Key takeaways from the MEMBA 11 session on financial statements of banks

Philip Anegbe Written by Philip Anegbe · 2 min read >

I think the session on the financial statement of banks (using the Union Bank financials) served as a reminder of the learnings I picked up during my training as an analyst. The study and valuation of a bank’s financials differ from those of other companies. For instance, from a relative valuation standpoint, the price-to-book methodology is applied to banks where price-to-earnings, enterprise value to EBITDA, and price-to-sales are often used for non-financials. However, a proper understanding of the income statement is usually the starting and focal point of financial analysis across companies, and that of a bank principally flows through its balance sheet. Simply put, the core income of banks is mainly derived from the assets held, while their most important expenses mostly flow from the liabilities.

On the asset side of a bank’s balance sheet, we have further sub-division into interest-earning and non-interest-earning assets. The interest-earning assets include loans and advances and investment securities (such as financial assets held at fair value through other comprehensive income or at amortised cost). In this sub-segment of a bank’s assets, loans and advances are the most important components as they are one of the primary tools of basic financial intermediation. Returns on interest-earning ‘assets’ are directly related to the yield environment and the volume/size of assets held by banks. All things being equal, the higher the yield and size of the interest-earning assets, the more the associated interest income and vice versa. As inferred from the sub-division, banks also hold non-interest earnings assets such as properties and equipment (which adds to expenses through depreciation) and intangible assets (such as goodwill, which may occasionally be linked to impairment).
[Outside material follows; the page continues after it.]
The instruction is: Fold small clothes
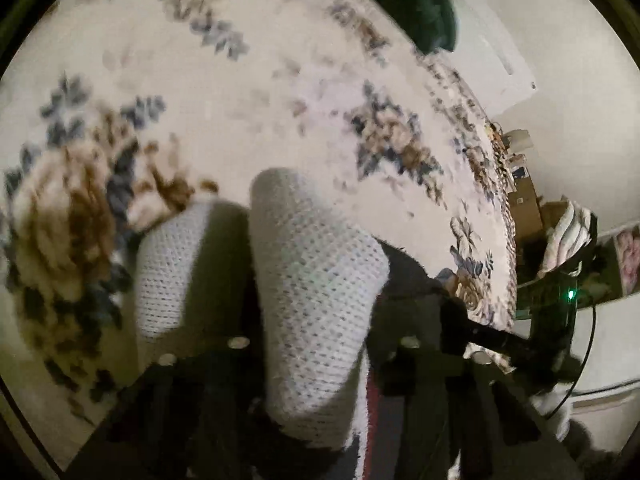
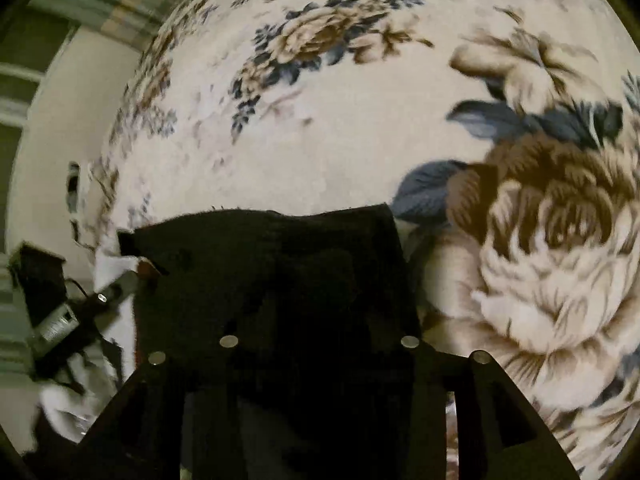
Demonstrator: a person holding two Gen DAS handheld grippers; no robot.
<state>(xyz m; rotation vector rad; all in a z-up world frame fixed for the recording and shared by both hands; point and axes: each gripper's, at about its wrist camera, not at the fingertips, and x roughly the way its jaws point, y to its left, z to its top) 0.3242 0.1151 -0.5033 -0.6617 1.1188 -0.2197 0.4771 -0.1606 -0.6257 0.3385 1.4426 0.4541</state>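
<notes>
A small garment, white knit on one side (image 1: 316,300) and black on the other (image 2: 276,280), hangs between my two grippers above a floral bedspread (image 1: 248,92). In the left wrist view the white knit drapes over my left gripper (image 1: 316,344) and hides its fingers. In the right wrist view the black cloth covers my right gripper (image 2: 316,344) and hides its fingers too. The other gripper (image 2: 76,312) shows at the left edge of the right wrist view, holding the garment's white corner.
The bedspread (image 2: 340,140) has large brown and blue flowers. A dark green cloth (image 1: 412,8) lies at the far edge of the bed. Boxes and clutter (image 1: 532,204) stand by the wall at right, beyond the bed's edge.
</notes>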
On the liability side of a bank’s balance sheet, we have interest-bearing and non-interest-bearing liabilities. The interest-bearing liabilities chiefly include

  • deposits (which happens to be the most important liability of banks),
  • issued bonds (domestic & foreign currency denominated), and
  • placements from other financial institutions.

Deposits can be decomposed into deposits from customers (usually larger and more critical) and deposits from other financial institutions. Customer deposits can be subdivided into savings, current, and term deposits. Typically, the current account is the cheapest deposit to manage as users often net-pay the bank for services enjoyed. This account is closely followed by savings accounts, typically more affordable than term deposits from the bank’s perspective. In Nigeria, savings deposits directly correlate with the monetary policy rate. Hence, the higher the monetary policy rate, the higher the savings deposit. Unlike savings, the term deposit may not be directly pegged to the monetary policy rate, yet it is also positively correlated with the yield environment. In addition, banks are also expected to compensate term deposit investors for opting to part with liquidity for a longer period. However, the investor may choose to break the contractual agreement when a pressing need arises, but this could attract some sanctions or penalties. Generally, banks with a higher proportion of cheaper deposits (i.e. current and savings deposit accounts) usually experience lesser interest expense pressure, all things being equal.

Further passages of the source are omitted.